Take the entries that follow and return exactly the lines from the one holding "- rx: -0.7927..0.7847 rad" through the one holding "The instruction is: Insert", both included. Nothing else is needed.
Start of Source data
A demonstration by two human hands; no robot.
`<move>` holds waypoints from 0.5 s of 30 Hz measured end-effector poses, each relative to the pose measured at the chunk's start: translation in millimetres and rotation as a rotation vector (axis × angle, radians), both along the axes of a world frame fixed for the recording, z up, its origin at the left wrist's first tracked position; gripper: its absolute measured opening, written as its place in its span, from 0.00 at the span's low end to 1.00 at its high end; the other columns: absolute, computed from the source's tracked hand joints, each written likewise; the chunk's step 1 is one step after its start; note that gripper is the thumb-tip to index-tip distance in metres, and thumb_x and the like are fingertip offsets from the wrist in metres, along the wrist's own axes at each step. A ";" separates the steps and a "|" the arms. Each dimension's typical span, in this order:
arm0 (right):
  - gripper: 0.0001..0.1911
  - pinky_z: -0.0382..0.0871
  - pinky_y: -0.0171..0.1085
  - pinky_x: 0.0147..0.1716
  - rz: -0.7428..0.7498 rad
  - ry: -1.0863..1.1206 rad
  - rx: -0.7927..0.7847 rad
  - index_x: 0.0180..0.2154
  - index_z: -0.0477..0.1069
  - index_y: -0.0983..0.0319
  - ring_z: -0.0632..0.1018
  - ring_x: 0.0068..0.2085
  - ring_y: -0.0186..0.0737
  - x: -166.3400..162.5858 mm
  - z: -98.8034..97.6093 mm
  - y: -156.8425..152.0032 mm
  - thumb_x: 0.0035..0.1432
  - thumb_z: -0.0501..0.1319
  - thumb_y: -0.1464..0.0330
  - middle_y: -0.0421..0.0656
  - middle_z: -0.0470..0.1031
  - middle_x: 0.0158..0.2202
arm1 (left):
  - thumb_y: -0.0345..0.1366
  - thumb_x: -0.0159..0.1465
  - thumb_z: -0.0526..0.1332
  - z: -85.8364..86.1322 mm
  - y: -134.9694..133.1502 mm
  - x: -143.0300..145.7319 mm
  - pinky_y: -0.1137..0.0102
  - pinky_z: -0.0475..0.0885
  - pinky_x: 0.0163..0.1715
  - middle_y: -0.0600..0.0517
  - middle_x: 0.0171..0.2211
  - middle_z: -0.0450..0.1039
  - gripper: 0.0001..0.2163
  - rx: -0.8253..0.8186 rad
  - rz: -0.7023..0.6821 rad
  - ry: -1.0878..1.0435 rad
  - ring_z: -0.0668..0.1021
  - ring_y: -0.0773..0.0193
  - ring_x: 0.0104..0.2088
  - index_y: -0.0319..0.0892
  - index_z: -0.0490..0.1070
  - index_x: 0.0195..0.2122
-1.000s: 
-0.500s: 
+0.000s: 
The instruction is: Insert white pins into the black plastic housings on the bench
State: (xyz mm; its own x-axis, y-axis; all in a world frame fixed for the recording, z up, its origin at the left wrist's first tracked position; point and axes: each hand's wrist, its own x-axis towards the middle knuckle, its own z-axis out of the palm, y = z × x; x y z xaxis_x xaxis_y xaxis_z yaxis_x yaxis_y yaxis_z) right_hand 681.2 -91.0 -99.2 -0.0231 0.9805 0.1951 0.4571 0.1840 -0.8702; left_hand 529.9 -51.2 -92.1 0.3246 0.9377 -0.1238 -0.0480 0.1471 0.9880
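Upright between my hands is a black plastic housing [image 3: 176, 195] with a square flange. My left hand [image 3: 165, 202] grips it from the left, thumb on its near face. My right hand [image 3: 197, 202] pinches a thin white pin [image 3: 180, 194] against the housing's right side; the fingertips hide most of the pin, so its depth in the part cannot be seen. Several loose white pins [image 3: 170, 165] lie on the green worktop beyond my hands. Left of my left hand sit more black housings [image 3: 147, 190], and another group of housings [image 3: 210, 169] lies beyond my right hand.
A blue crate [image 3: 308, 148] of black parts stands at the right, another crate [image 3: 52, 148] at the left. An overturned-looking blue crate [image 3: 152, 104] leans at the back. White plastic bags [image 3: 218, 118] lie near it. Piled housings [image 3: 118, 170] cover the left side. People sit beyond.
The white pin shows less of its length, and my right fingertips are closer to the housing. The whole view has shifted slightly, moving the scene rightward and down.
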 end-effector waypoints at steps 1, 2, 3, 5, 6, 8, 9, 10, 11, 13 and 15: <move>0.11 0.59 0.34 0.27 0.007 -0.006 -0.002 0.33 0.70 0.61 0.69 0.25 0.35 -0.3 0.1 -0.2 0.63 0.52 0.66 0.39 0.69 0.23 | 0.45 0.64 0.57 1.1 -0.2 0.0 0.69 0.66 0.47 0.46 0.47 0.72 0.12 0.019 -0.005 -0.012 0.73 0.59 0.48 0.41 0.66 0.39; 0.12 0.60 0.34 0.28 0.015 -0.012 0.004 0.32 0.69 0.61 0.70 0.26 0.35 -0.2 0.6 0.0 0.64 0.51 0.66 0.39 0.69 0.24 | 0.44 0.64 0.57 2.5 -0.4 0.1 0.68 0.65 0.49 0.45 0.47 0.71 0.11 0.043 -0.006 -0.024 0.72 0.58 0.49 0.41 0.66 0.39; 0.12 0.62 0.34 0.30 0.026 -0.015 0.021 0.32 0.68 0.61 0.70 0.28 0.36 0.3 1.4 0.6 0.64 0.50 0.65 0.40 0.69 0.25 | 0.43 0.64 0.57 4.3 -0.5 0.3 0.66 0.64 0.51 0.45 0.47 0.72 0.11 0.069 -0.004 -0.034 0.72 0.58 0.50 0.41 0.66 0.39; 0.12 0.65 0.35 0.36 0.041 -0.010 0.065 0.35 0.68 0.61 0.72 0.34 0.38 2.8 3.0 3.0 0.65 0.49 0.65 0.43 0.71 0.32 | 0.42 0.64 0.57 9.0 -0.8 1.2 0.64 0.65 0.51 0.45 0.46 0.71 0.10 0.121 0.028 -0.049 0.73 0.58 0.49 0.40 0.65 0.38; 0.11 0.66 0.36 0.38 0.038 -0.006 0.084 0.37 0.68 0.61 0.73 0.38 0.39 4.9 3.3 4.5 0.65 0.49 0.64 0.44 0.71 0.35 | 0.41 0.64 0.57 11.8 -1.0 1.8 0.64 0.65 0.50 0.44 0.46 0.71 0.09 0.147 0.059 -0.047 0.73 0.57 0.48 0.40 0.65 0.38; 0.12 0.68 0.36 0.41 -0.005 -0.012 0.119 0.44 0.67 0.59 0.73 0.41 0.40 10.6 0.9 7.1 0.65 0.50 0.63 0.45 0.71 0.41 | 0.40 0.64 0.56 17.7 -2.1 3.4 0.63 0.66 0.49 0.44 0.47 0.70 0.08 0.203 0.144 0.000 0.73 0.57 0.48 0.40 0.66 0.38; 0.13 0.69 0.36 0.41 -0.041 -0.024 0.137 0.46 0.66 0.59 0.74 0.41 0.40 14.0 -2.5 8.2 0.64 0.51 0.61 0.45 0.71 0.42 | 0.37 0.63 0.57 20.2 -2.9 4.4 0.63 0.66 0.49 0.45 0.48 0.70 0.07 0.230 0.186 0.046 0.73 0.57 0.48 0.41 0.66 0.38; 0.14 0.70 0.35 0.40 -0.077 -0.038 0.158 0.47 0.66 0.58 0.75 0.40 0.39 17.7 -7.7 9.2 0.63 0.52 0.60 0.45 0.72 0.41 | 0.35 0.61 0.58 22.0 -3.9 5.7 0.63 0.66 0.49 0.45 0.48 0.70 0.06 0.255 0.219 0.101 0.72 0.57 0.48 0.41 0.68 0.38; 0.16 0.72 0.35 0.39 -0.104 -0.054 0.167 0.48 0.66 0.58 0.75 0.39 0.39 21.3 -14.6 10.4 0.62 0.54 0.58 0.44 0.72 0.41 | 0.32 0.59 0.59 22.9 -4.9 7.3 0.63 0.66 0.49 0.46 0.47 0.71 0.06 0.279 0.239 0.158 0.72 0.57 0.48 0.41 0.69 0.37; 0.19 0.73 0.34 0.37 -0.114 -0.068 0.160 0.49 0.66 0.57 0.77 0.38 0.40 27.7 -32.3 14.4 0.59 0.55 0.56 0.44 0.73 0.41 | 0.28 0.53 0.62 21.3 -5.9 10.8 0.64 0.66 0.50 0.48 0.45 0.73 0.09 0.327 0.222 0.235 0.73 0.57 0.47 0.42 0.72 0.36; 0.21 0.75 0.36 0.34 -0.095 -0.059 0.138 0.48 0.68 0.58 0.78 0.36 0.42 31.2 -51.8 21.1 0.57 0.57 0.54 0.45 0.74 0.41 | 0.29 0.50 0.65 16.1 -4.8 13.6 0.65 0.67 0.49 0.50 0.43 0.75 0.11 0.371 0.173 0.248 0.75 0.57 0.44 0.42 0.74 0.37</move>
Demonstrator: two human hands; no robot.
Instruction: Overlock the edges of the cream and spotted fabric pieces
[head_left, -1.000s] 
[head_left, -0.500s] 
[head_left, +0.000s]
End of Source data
Completed task ->
  - rx: -0.7927..0.7847 rad
  - index_x: 0.0180..0.2154
  - index_z: -0.0477..0.1069
  - index_y: -0.0983..0.0319
  - ring_z: -0.0632..0.1018
  - ring_x: 0.0068..0.2085
  - ring_y: -0.0186..0.0737
  - x: -166.3400..162.5858 mm
  - z: -98.8034..97.6093 mm
  - y: -156.8425..152.0032 mm
  - thumb_x: 0.0035..0.1432
  - thumb_z: -0.0501..0.1319
  - thumb_y: -0.1464..0.0330
  - middle_y: -0.0421..0.0656
  - middle_z: -0.0470..0.1031
  - middle_x: 0.0158..0.2202
arm1 (left):
  - thumb_y: -0.0345..0.1366
  - thumb_x: -0.0159..0.1465
  - thumb_z: -0.0526..0.1332
  - z: -85.8364..86.1322 mm
  - y: -134.9694..133.1502 mm
  - x: -143.0300..145.7319 mm
  - pinky_y: -0.1137..0.0102
  - pinky_z: -0.0475..0.0885
  - pinky_x: 0.0163..0.1715
  - middle_y: -0.0600..0.0517
  - middle_x: 0.0171..0.2211
  - middle_z: -0.0450..0.1039
  - gripper: 0.0001..0.2163
  - rx: -0.8253..0.8186 rad
  - rz: -0.7023..0.6821 rad
  - ry: -1.0878..1.0435 rad
  - ring_z: -0.0668..0.1021
  - ring_y: -0.0773..0.0193
  - ring_x: 0.0104..0.2088
  - index_y: -0.0319..0.0892
  - index_z: -0.0490..0.1070
  - index_x: 0.0195..0.2122
-1.000s: 
-0.500s: 
+0.000s: 
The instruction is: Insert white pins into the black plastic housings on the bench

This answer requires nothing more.